A documentary about the trailblazing athlete Althea Gibson.
Her near-win was marked with the kind of drama usually reserved for warring mythological gods: dark clouds stormed the sun, thunder roared, thick drops of rain pelted the ground, and lightning struck one of the iconic cement eagles of the stadium’s facade and sent it hurtling to the ground. Even Althea, who resisted defining her career in terms of racial politics, later reflected that it might have been 'an omen that times was changing'.
The first black tennis player to compete at this elite level, Althea slammed her way through the colour barrier into the world of international tennis. With a style of play she described as 'aggressive, dynamic, and mean', Althea brought a fierce athleticism to the women’s game, ushering in a new era in the sport. Her singles win at Wimbledon drew the attention of the world and a ticker-tape parade along Broadway.

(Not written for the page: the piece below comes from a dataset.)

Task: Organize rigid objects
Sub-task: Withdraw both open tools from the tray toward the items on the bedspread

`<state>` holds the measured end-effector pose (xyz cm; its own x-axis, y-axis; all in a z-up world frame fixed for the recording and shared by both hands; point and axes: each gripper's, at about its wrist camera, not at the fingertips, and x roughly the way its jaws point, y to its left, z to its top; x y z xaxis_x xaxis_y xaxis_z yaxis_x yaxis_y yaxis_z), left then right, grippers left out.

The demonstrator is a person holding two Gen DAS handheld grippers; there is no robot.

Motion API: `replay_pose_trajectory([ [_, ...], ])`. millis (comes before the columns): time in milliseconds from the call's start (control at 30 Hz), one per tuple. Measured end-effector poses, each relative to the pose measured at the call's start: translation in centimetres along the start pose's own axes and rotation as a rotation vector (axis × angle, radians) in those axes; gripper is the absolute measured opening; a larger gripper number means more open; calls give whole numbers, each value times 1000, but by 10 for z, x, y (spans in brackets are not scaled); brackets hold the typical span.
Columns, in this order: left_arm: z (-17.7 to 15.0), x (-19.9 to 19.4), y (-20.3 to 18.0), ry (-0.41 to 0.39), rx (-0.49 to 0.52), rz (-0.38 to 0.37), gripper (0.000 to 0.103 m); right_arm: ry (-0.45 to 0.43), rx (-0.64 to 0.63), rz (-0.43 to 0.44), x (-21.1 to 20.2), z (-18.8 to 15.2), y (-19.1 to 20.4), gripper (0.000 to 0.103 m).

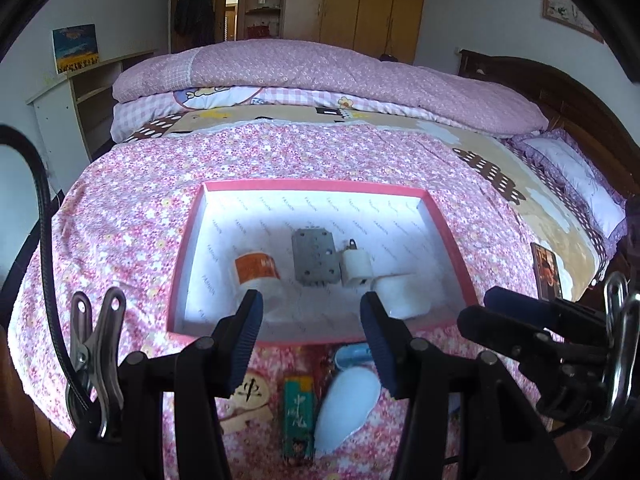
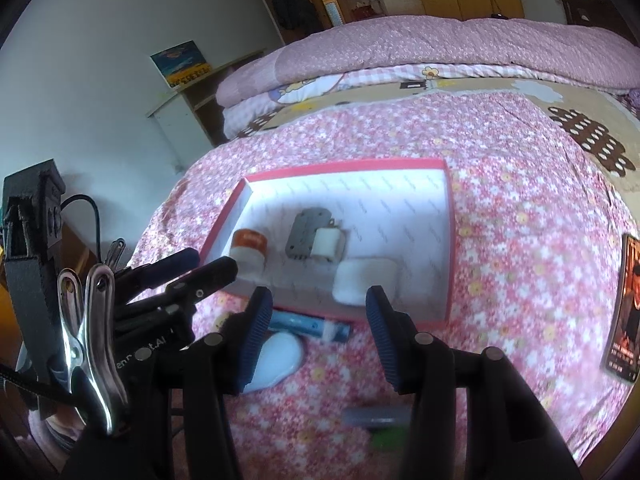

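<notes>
Inside the pink-rimmed box (image 1: 436, 216) on the floral bedspread (image 1: 120, 220): an orange-labelled white bottle (image 1: 256, 270) toward the left wall, a grey metal plate (image 1: 314, 258) mid-floor touching a white plug adapter (image 1: 357, 266), and a white rounded block (image 1: 400, 294) at the near right. Outside, just off the box's near edge, a blue tube (image 2: 308, 326), a pale blue oval case (image 1: 346, 410) and a green card pack (image 1: 297, 420); a dark booklet (image 2: 626, 308) near the bed's right edge. Left gripper (image 1: 312, 344) and right gripper (image 2: 318, 334) both spread wide, grasping nothing.
</notes>
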<state>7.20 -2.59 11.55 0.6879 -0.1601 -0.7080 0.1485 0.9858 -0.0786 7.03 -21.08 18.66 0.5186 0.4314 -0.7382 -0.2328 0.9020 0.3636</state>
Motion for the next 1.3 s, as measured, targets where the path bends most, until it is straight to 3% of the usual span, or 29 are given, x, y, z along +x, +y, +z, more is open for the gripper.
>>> replay_pose_trajectory([
  [733, -44, -36, 12, 14, -19, 12, 53, 61, 22, 37, -26, -43, 5, 50],
  [1000, -64, -38, 22, 28, -46, 9, 53, 82, -20, -53, -27, -64, -1, 50],
  [1300, -83, -31, 34, 55, -68, 24, 54, 117, -91, -115, -15, -84, -10, 61],
])
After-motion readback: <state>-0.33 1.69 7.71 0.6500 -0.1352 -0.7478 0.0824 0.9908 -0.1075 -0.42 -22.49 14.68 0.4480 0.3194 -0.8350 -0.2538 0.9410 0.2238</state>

Rex Miller’s Altheadoes more than celebrate a trailblazer in the world of sports. With rarely seen archival photographs and interviews with those closest to Althea, Miller creates a rich portrait of the African American community of 1950‘s Harlem who saw her potential and nurtured her talent – including the exclusive Cosmopolitan Tennis club, where the black professional elite pursued tennis on private courts of their own. Though her rough edges may have alienated some, Althea also inspired fierce loyalty.
Althea is a tribute to the remarkable friendships and mentors who made her transformation from a street kid to the Queen of the Courts a reality.
"I have watched Althea three times... With each viewing, I also came away with an unshakable sadness."
WILLIAM RHODEN, THE NEW YORK TIMES
"You don't have to love sports to be compelled by Althea's story."